その激しい流れにもまれながら、遥は街を徘徊していた。
遥のシャツは肩からずり落ち、既に片方の靴は脱げ裸足である。目の焦点は合わず、ただ貪欲に何かを求めていた。
人々は遥の姿を見つけながら自分の視界から抹殺し、決して映そうとはしなかった。
やがて遥は街の流れから排除されるように、路地に押し出された。
そこは、ビルの深い谷間。
底のほうには光はあたらず、決して乾くことのない泥が溜まっていた。
フラフラと歩いていく遥は、散らばる業者ゴミに足を捕らわれ、勢い良く正面から水溜まりに倒れこむ。
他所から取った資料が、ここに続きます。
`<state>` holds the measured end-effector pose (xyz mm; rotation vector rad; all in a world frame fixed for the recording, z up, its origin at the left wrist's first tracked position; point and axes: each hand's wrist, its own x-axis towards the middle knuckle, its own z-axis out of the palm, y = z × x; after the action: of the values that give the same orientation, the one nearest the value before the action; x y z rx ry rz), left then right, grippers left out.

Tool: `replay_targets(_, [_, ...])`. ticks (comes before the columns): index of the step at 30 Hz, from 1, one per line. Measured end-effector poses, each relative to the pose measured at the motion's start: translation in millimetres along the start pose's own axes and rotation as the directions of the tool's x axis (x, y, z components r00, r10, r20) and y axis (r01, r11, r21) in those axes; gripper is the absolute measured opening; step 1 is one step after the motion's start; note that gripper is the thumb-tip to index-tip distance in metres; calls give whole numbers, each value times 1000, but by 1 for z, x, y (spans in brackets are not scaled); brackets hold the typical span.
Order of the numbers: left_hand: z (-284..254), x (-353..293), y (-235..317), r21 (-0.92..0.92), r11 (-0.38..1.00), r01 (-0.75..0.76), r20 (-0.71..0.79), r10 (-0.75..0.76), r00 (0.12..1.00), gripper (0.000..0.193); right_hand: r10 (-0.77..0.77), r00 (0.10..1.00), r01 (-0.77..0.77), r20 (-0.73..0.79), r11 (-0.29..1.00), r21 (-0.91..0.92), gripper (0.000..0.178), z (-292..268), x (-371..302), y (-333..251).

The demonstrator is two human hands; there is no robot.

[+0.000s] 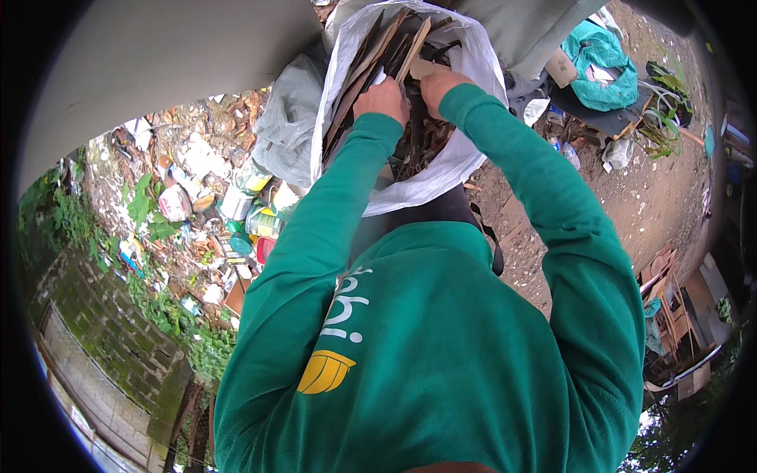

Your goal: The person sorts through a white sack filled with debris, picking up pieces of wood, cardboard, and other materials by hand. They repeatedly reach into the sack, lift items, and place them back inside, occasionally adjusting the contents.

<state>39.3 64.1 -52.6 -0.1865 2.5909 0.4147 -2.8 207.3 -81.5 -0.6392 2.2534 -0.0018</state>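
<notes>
A white woven sack stands open in front of me, with long strips of scrap wood leaning inside it. Both my hands reach into its mouth. My left hand is closed beside the wood strips; a small white bit shows at its fingers, but what it grips is hidden. My right hand is closed at a flat tan piece that looks like thin board. Between the hands an upright pale wood strip rises. Dark, thin scraps lie deeper in the sack.
A greyish translucent plastic bag touches the sack's left side. Cans, bottles and other litter cover the ground beyond it. At the right lie a teal bag, plastic bottles and a pile of wood pieces. A mossy block wall stands lower left.
</notes>
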Motion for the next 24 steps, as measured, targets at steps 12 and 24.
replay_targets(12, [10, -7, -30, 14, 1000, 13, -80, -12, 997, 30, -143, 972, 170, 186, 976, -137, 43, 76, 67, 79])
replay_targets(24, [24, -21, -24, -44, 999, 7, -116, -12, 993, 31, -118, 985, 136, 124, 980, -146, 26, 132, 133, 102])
遥は起き上がろうとするが、手は動かし方すら忘れたように力が入らず、かろうじて顔だけが持ち上げることができた。
遥の顔面は泥まみれになり、気道には泥水が浸入してきた。
苦い咳がでる。
ぼやけた視界の向こうに谷間の出口が眩しく輝く。
そこを、留まることの知らない人々が通り過ぎていく。
遥は通りに向かって手を伸ばした。
震える指先は救いを求めている。
声をあげようとするが、空気だけが吐き出されるだけ……。
遥の意識はゆっくりと溶け始めた。
そのときだった。
ゆっくりと遥に近づく人影がひとつ……
白を破く異質なシルエット。
遥の目がおかしいのか。それは誰かも判別できないような、ただの人という塊にしか見えなかった。
それでも遥は力を振り絞り、すがりつくよう、その足に手を伸ばした。